Arc flashes are potentially destructive events releasing large amounts of energy in the form of light and heat. While arc flashes are possible only in some environments (above 480 Volts (V)), the resulting potential injury and risk of damage is unacceptable. For example, industrial equipment such as loading devices commonly use three-phase connections resulting in voltage potential differences of at least 480 volts. If a sufficiently large fault current occurs on such a circuit, the amount of energy released by a resulting arc flash could be catastrophic. Continuing the example, if at 480 Volts, 10,000 Amperes of fault current continues for 10 cycles at 60 Hz, the resulting arc flash would release 0.8 mega joules of energy. By comparison, a hand grenade releases about 0.6 mega joules of energy. While much of the energy released by an arc flash event (radiant energy) is different from a chemical explosion (mechanical shock), both are highly dangerous inasmuch as both produce significant pressure/shock waves that violently propel solid or molten material outward.

The actuation of electrical switches, such as circuit breakers, is especially prone to arc flash events. Upon actuation, the flow of current is interrupted. However, as no switch operates instantly, an ungrounded fault current develops prior to the flow of current ceasing. While it may dissipate harmlessly, arc flashing is also possible resulting in injury to the operator and property damage.

The danger posed by arc flash events has been recognized by worldwide engineering bodies and safety groups. For example, IEEE 1584-2002, Guide for Performing Arc Flash Hazard Calculations, IEEE Industry Applications Magazine, January-February 2005, pages 23-31 provides a method of calculating the level of arc-flash hazard dangers in several scenarios. This industry standard further recommends personal protective equipment (PPE) and specifies a safe working distance. Similarly, the National Fire Protection Association (NFPA) Standard 70-2002 “The National Electrical Code” (NEC) specifies the required warning labels and OSHA Standards 29-CFR, Part 1910 addresses standards for workplaces.

One of the most common means of protecting personnel from arc-flash injury is the use of protective apparel. This apparel can be insulated gloves and full body suits. These suits are aptly named “bee keeper” suits. Due to their insulating capacity, the suits are both uncomfortable to wear and are also expensive. Further, the protective suits require time to don and subsequently remove, even if the switch actuation requires no more than a few seconds. In environments where the ambient temperatures exceed approximately 60° F., these suits cause the wearers to perspire excessively.

The inconvenience of donning bulky protective suits results in their being used less frequently.

A need exists in the art for a method and device for actuating electrical and thermal switches and toggles quickly from safe distances. The method and device should facilitate remote actuation so as to obviate the need for protective apparel. The method and device should adapt to various switch gear configurations and housings. Furthermore, the method and device should electrically and/or thermally insulate the user from arcing or outgassing.

SUMMARY OF THE INVENTION

An object of the invention is to provide a device and method of facilitating actuation of mechanical electrical switches prone to arc flash events which overcomes many of the disadvantages of the prior art.

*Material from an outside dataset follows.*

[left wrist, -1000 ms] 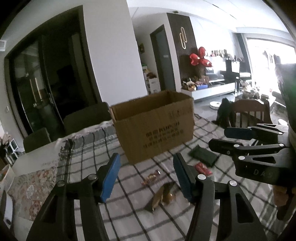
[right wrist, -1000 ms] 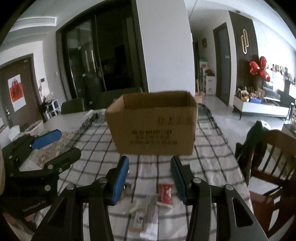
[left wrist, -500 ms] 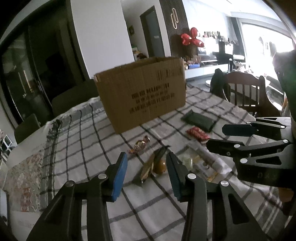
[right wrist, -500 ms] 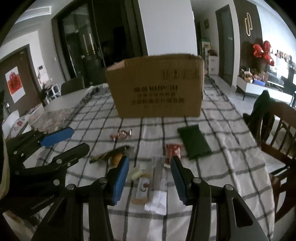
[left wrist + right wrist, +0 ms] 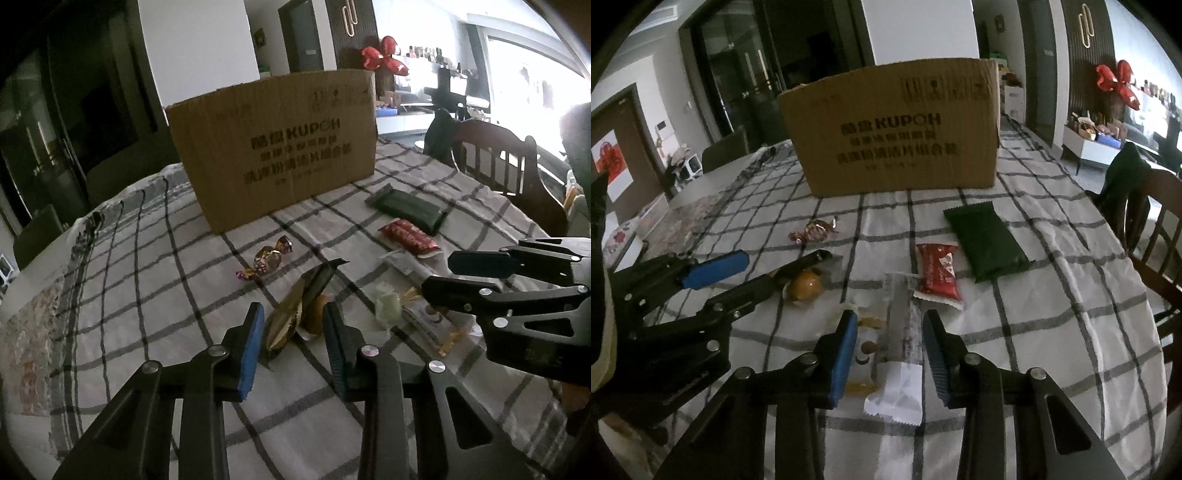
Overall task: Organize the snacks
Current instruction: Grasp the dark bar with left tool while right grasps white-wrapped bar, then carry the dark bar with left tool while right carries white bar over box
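Several snacks lie on the checked tablecloth (image 5: 147, 295) in front of a cardboard box (image 5: 277, 147) (image 5: 894, 129). My left gripper (image 5: 293, 325) (image 5: 757, 271) is low over a gold-brown wrapped snack (image 5: 288, 314) with an orange piece (image 5: 805, 288) beside it. Its jaws are closing, both pieces lie between the fingers, and the pads show no press. My right gripper (image 5: 889, 328) (image 5: 439, 273) straddles a long clear-wrapped snack (image 5: 899, 332), jaws closing and pads apart from it. Further out lie a red packet (image 5: 938, 275), a dark green packet (image 5: 988, 240) and a twist-wrapped candy (image 5: 814, 230).
A small pale green candy (image 5: 388, 310) lies between the two grippers. A wooden chair (image 5: 1160, 206) with a dark garment over it stands at the table's right edge. Floral cloth (image 5: 33, 332) covers the left end. The box blocks the table's far side.
Both grippers have come down toward the table and tipped further downward. Their jaws have narrowed, and the snacks now lie between the fingers rather than ahead of them.
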`<state>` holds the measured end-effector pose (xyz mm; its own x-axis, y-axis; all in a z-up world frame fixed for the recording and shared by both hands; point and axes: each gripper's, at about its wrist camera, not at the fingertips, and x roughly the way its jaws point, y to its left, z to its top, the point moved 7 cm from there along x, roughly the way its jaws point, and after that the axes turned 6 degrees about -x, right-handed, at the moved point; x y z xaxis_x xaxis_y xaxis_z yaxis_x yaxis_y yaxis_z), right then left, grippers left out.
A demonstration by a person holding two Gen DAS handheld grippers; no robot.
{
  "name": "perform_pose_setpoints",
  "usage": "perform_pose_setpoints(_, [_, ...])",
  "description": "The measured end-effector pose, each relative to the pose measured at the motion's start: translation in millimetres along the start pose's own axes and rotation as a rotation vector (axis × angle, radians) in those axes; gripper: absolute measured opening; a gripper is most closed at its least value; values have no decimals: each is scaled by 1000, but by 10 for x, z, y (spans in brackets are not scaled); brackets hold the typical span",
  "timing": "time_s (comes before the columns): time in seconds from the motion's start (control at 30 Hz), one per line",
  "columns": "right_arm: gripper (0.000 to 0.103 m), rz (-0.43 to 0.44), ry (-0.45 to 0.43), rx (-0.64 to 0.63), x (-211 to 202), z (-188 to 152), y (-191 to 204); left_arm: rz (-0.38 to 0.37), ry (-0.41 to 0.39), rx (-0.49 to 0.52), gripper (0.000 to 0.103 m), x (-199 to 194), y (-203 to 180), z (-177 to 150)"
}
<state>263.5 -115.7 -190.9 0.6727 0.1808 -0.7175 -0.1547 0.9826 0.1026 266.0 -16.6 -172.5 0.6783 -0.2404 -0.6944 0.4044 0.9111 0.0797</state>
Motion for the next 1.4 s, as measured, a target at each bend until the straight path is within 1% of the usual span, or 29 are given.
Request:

It is a further object of the present invention to provide the means to facilitate toggling of electrical switches from a safe distance. A feature of the invention is the use of a force tether to actuate a switch. An advantage of the invention is that the device can be employed from a distance beyond a zone of danger posed by electrical and pressure-breaching arc flash events.

An additional object of the present invention is to provide a device for actuation of switches by operators wearing minimal to no protective clothing. A feature of the invention is that an actuation tether employed by the system is electrically and/or thermally insulating. An advantage of the invention is the elimination of time consuming or bothersome protective measures.

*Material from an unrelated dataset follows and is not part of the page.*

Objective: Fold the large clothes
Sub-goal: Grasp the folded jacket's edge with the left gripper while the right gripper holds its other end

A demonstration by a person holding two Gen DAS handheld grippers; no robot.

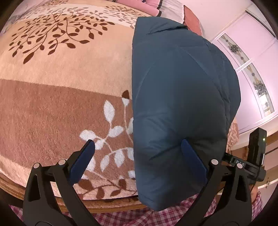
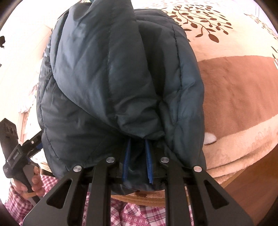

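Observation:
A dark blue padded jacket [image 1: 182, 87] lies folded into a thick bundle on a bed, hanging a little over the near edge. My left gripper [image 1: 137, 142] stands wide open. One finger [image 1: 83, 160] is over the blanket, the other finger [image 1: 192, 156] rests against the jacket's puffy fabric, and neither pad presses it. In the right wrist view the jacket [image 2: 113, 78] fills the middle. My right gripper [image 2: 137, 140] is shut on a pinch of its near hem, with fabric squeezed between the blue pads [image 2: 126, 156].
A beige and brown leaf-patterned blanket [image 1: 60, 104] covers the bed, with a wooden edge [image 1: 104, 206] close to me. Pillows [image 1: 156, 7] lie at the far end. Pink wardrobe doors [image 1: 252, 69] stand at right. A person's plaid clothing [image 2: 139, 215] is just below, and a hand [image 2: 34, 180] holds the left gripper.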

A further object of the present invention is to provide a means to actuate switches remotely without permanent alteration to enclosures of switches, valves, or toggles. A feature of the present invention is gripping means removably connected with the enclosures. An advantage of the present invention is that it is adaptable to be received by any type of switch housing configuration or immobile objects in close spatial relationship to the switch.

Another object of the invention is to provide a switch actuation means that increases (e.g. leverages) the force applied by the user, thereby overcoming any internal switch resistance. A feature of the invention is that, in one embodiment, the invention includes a flexible means to provide mechanical advantage to the user in the form of a pulley array. An advantage is that the force applied to the system by the user is increased, thereby allowing the operator to remotely actuate a switch with less force than would be necessary if the operator was actuating the same switch through direct contact. Another advantage is that the flexible means prevents actuation of the subject switch at dangerous proximities to the switch.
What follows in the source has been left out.